10.1.2 Functions[edit | edit source]
Calcium is the single most abundant mineral found in the human body. 99% of the bodies calcium can be found in bones and teeth and the other 1% is present in body fluids. There are two crucial roles calcium plays in the body, “First, it is an integral part of bone structure, providing a rigid frame that holds the body upright and serves as attachment points for muscles, making motion possible. Second, it serves as a calcium bank, offering a readily available source of the mineral to the body fluids should a drop in blood calcium occur.”(Whitney/Rolfes, 2011. Pg. 400) We will now look at the function of calcium in bones, body fluids, disease prevention, and obesity. • Calcium in Bones: As bones are growing and beginning to develop, calcium salts called hydroxyapatite crystallize on a matrix of collagen.

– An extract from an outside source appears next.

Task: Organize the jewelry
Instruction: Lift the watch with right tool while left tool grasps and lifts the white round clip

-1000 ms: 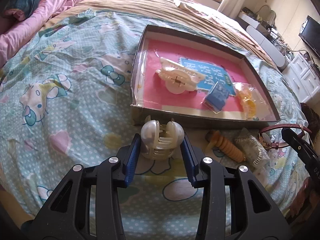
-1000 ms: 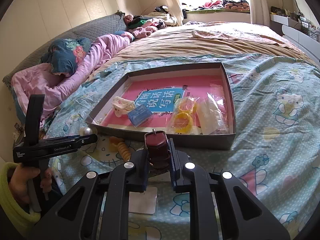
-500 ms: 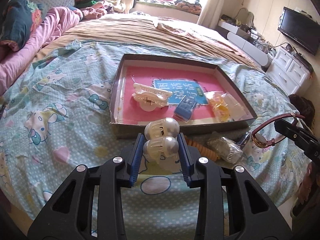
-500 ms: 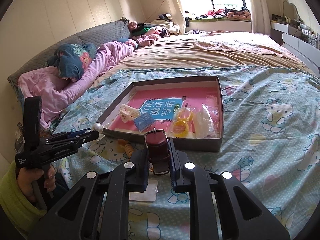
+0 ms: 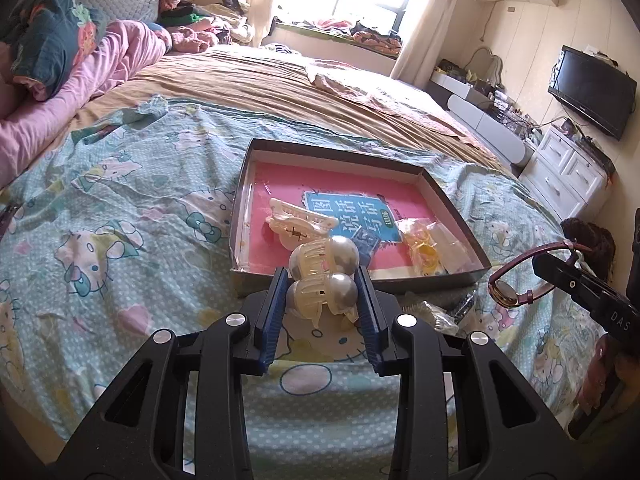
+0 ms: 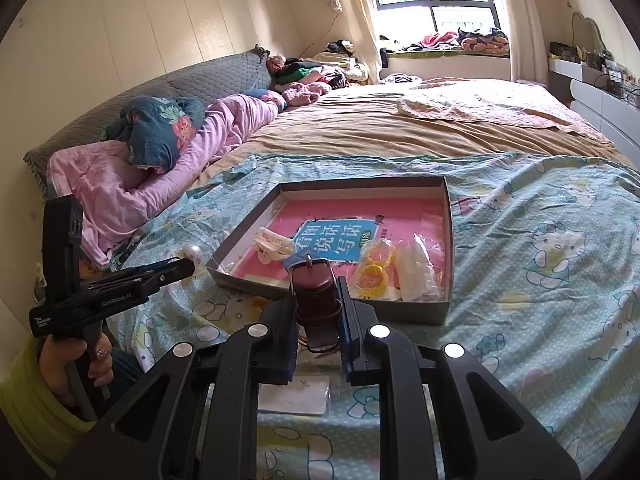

During the process of mineralization the crystals of calcium salt become denser which in turn gives strength and rigidity to the developing bones. • Calcium in Body Fluids: The mere 1% of calcium that is present in body fluids may not seem like much, however it is incredibly vital to life “The calcium in your body [fluids] plays key roles in cell signaling, blood clotting, muscle contraction and nerve function. Cells use calcium to activate certain enzymes, transport ions across the cellular membrane, and send and receive neurotransmitters during communications with other cells. As an electrolyte, or a particle that helps conduct electricity in the body, calcium is also one of the key players in maintaining regular heartbeat.”(Kamps, n.d.) • Calcium and Disease Prevention: The research that has been done in regards to the correlation between calcium and disease prevention is inconsistent and inconclusive although, from what has been found calcium may play a role in preventing hypertension, diabetes and colon cancer and in lowering blood cholesterol. • Calcium and Obesity: Again, studies have not been 100% conclusive however; there is some evidence that supports calcium aiding in maintenance of body weight. It has been found that consuming adequate amounts of dietary calcium may help to prevent excessive fat accumulation by stimulating hormonal action that targets the breakdown of stored fats.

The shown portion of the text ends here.